The gcforest from colinhli

%%%%%%%%%%%%%%%%%%%%%%%%%%%%%%%%%%%%%%%%%%%%%%%%%%%%%%%%%%%%%%%%%%%%%%%%%%%%%%%%%%%%%%%%%%%%%%%%%%%%%%%%%%%%%%%%%%%%
%Description: A python 2.7 implementation of gcForest proposed in [1].                                             %
%A demo implementation of gcForest library as well as some demo client scripts to demostrate how to use the code.  %
%The implementation is flexible enough for modifying the model or fit your own datasets.                           %
%                                                                                                                  %
%Reference: [1] Z.-H. Zhou and J. Feng.
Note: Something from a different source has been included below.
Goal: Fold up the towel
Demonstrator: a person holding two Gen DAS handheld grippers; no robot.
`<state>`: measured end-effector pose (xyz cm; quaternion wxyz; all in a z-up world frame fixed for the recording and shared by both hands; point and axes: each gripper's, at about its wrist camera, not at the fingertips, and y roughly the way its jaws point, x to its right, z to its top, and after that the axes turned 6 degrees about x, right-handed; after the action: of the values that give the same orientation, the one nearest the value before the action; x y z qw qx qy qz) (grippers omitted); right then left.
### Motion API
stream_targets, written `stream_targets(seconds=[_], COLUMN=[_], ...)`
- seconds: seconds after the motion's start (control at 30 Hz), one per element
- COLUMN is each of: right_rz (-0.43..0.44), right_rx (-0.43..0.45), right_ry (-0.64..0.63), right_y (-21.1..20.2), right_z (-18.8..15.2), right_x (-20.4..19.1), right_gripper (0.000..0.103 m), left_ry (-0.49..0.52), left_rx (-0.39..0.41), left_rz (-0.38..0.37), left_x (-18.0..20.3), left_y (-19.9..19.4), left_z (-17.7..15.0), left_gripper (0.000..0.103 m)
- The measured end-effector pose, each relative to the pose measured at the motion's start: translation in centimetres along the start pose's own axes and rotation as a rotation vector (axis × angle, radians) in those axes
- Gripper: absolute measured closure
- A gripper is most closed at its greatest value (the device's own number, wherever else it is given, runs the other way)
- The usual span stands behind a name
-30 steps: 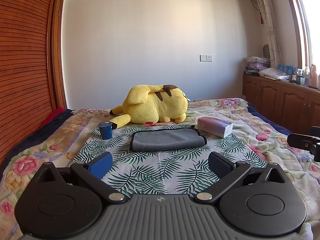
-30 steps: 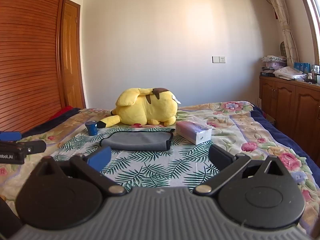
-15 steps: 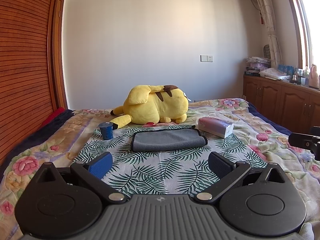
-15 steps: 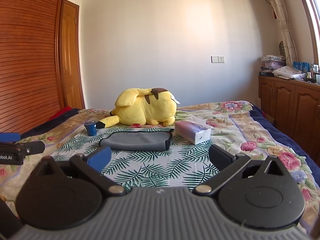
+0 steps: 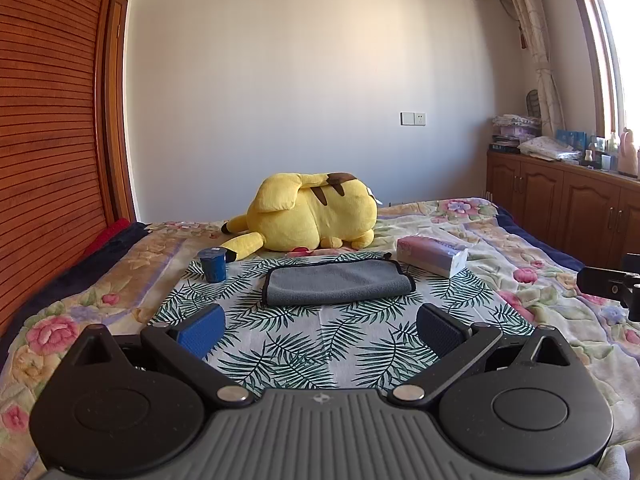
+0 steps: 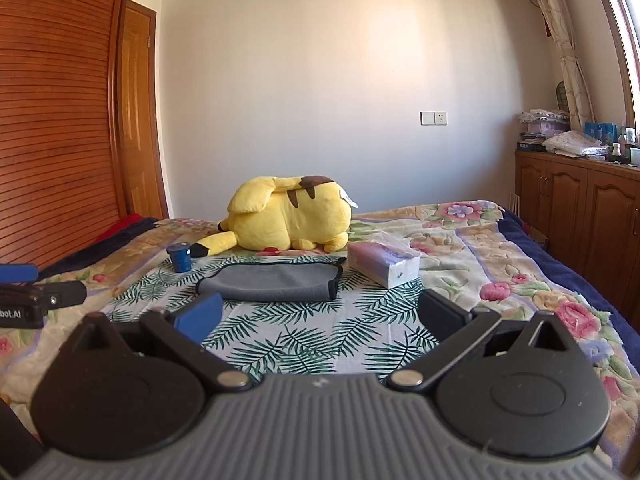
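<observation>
Both tongs spread empty, left tongs (image 5: 320, 330), right tongs (image 6: 320, 316), short of folded towel's (image 5: 338, 286) near edge, leaf-print cloth (image 5: 304, 340) between.

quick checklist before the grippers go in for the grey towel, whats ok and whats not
1. Left gripper open and holding nothing: ok.
2. Right gripper open and holding nothing: ok.
3. Grey towel lying flat on the palm-leaf cloth, already doubled over: ok.
4. Path from both grippers to the towel free of objects: ok.
5. Blue cup and tissue pack apart from the towel edges: ok, though both are close.
6. Which towel corners are loose layers: cannot tell.
</observation>
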<state>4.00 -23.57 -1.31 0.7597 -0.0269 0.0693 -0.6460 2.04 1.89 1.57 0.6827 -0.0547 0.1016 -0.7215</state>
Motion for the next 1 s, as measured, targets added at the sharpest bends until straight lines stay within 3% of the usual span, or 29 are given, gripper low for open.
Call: stream_targets(seconds=[1.0], right_rz=[-0.002], right_rx=[0.001], right_ry=[0.003], right_y=[0.01], right_z=[0.03], right_x=[0.56], right_gripper=[0.0], left_ry=[0.005], left_rx=[0.0], left_rz=[0.001], left_x=[0.01], left_y=[-0.1], left_z=[0.11], left_gripper=[0.016])
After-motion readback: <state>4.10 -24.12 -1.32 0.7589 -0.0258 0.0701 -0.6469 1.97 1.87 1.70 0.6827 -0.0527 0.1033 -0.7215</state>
Deep Forest: Towards an Alternative to Deep Neural Networks.               %
%            In IJCAI-2017.  (https://arxiv.org/abs/1702.08835v2 )                                                 %
%                                                                                                                  %
%Requirements: This package is developed with Python 2.7, please make sure all the dependencies are installed,     %
%which is specified in requirements.txt                                                                            %
%                                                                                                                  %
%ATTN: This package is free for academic usage.                                                                    %
%      You can run it at your own risk.                                                                            %
%      For other purposes, please contact Prof. Zhi-Hua Zhou([email protected])                              %
%                                                                                                                  %
%ATTN2: This package was developed by Mr.Ji Feng([email protected]).                                          %
%       The readme file and demo roughly explains how to use the codes.                                            %
%       For any problem concerning the codes, please feel free to contact Mr.Feng.                                 %
%%%%%%%%%%%%%%%%%%%%%%%%%%%%%%%%%%%%%%%%%%%%%%%%%%%%%%%%%%%%%%%%%%%%%%%%%%%%%%%%%%%%%%%%%%%%%%%%%%%%%%%%%%%%%%%%%%%%


=================================== 
        gcForest Version 1.0  
===================================

Package Official Website: http://lamda.nju.edu.cn/code_gcForest.ashx
The official github repo is maintained at https://github.com/kingfengji/gcforest 



This package is provided "AS IS" and free for academic usage. 
You can run it at your own risk. For other purposes, please contact Prof. Zhi-Hua Zhou ([email protected]).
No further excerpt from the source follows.